Dans la lignée d’un jugement français, la cour suprême britannique a condamné Uber en février, estimant que les chauffeurs devaient être considérés comme des salariés. Ce jugement intervient dans un contexte d’ascension des plateformes de livraison. Un secteur qui profite de la crise.

Uber Eats, l’une des principales plateformes de restauration livrée, enregistre une croissance de 224 % sur le dernier trimestre 2020. Un engouement économique se fait sentir et de nombreuses plateformes font leur apparition : Lyon-Eats, Call Eats Alsace ou encore BeeFast. Une émergence qui s’explique par des raisons logiques. Le couvre-feu, fixé en fin d’après-midi, empêche de commander « à emporter », et force l’utilisation des plateformes de livraison. « Je commandais très peu auparavant, parce qu’en tant que citadine, c’était assez simple d’aller chercher des repas. Mais depuis le premier confinement, lorsque j’ai envie de me faire plaisir sans cuisiner, c’est une vraie solution de facilité », détaille Julie, étudiante. « Après, j’évite d’en faire trop. J’ai tendance à culpabiliser parce qu’écologiquement, c’est discutable, et les conditions de travail sont loin d’être idéales ». Les livreurs, souvent payés à la course, ne profitent en effet pas de la stabilité d’un contrat.

Même son de cloche pour Luc, vivant à Paris : « D’habitude, comme il y a des restaurants tous les 100 mètres, c’est assez simple de manger dehors. J’ai une toute petite cuisine, pas très pratique, et prendre à emporter c’est plus simple ». Mais depuis le COVID, le jeune homme préfère commander, pour des raisons de simplicité. Mais il y a aussi des raisons sanitaires : « J’ai attrapé le COVID, et c’était carrément irresponsable de sortir pendant cette période, du coup commander, c’était idéal, et je ne mettais personne en danger en le faisant », raconte Luc. Dans la capitale, la livraison a pris une nouvelle échelle. Stanislas, ancien livreur d’Uber Eats, retrace l’historique : « Au début, les restaurants avaient déjà un endroit spécifique pour nous, mais au fil des années, ils ont vraiment développé cet espace. Chez McDonalds par exemple : en 2019, il fallait que j’aille au fond du restaurant pour réceptionner les commandes à livrer. Depuis environ un an, le lieu a été réaménagé pour mieux accueillir les livreurs ». Les restaurants s’adaptent à cette offre nouvelle, tout particulièrement avec la crise sanitaire, puisque ce type de commande est devenu majoritaire auprès de la clientèle.

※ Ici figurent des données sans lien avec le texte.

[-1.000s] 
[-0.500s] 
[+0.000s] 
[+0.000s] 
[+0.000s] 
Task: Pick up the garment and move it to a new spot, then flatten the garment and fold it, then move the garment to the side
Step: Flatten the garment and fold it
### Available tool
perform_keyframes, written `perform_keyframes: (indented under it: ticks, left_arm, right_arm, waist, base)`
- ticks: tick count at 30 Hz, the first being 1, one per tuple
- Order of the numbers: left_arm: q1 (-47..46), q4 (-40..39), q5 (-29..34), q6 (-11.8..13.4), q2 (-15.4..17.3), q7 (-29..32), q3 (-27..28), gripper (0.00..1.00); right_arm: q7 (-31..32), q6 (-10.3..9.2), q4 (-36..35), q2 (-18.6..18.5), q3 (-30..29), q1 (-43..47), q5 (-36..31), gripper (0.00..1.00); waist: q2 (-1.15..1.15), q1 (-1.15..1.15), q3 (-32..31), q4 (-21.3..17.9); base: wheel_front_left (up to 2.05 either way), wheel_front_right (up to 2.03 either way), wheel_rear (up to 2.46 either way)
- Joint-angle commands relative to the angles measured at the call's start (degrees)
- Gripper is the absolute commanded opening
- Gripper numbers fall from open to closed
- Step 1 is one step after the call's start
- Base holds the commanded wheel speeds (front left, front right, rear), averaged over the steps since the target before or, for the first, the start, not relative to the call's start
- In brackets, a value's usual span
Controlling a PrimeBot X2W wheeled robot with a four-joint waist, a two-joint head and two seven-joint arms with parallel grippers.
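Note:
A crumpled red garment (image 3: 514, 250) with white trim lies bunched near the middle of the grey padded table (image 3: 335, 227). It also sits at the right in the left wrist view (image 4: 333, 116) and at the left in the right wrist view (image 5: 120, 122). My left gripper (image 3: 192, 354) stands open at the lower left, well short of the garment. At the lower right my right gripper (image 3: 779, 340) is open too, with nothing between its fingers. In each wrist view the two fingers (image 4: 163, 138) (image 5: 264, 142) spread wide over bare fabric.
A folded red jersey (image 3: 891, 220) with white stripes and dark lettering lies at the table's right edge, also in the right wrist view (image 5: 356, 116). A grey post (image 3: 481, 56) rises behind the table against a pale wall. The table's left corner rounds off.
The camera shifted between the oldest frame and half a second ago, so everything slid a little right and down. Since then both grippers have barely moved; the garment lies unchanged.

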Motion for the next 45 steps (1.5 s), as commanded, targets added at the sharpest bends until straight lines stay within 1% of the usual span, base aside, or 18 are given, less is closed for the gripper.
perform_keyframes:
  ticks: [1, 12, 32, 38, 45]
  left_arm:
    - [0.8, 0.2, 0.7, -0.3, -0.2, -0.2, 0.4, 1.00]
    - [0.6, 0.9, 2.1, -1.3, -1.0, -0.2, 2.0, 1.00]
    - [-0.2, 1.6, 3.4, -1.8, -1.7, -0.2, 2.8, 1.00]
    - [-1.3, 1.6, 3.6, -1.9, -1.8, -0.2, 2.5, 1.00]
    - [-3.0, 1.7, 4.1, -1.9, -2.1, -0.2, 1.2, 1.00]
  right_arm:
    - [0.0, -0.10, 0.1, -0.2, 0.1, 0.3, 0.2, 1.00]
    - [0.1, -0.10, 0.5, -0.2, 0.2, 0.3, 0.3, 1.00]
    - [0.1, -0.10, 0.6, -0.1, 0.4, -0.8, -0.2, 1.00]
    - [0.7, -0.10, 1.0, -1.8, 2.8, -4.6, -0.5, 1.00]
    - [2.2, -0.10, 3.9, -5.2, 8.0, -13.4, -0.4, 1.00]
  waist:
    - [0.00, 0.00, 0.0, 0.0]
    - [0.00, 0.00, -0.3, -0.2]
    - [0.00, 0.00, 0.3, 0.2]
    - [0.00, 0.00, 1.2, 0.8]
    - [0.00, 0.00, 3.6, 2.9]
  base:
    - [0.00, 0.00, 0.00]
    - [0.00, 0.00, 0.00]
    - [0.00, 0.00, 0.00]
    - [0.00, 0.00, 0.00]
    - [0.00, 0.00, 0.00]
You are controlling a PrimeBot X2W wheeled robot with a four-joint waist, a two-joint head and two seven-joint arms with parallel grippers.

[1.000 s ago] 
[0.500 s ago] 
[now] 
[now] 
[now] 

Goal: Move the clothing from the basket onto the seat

Les applications de livraison ne constituent pas la seule solution, et il arrive que les restaurants engagent des livreurs, comme Ilies : « J’ai bossé de manière ponctuelle pour un « chicken », et ce qui était assez amusant, c’est qu’on s’est constitué une clientèle régulière pendant le confinement. Du coup, on a commencé à connaître un peu les gens, puisqu’ils commandaient souvent chez nous ». La problématique se déplace alors : les conditions de travail dépendent totalement de l’employeur, c’est le cas de la livraison classique. Un peu bouleversé par le COVID : « Il a fallu embaucher, et les patrons ont augmenté l’effectif, puisque la demande explosait », raconte Ilies. Qu’il soit interne ou externe à l’établissement, ce service est donc de plus en plus plébiscité par les consommateurs. Reste à savoir jusqu’à quand.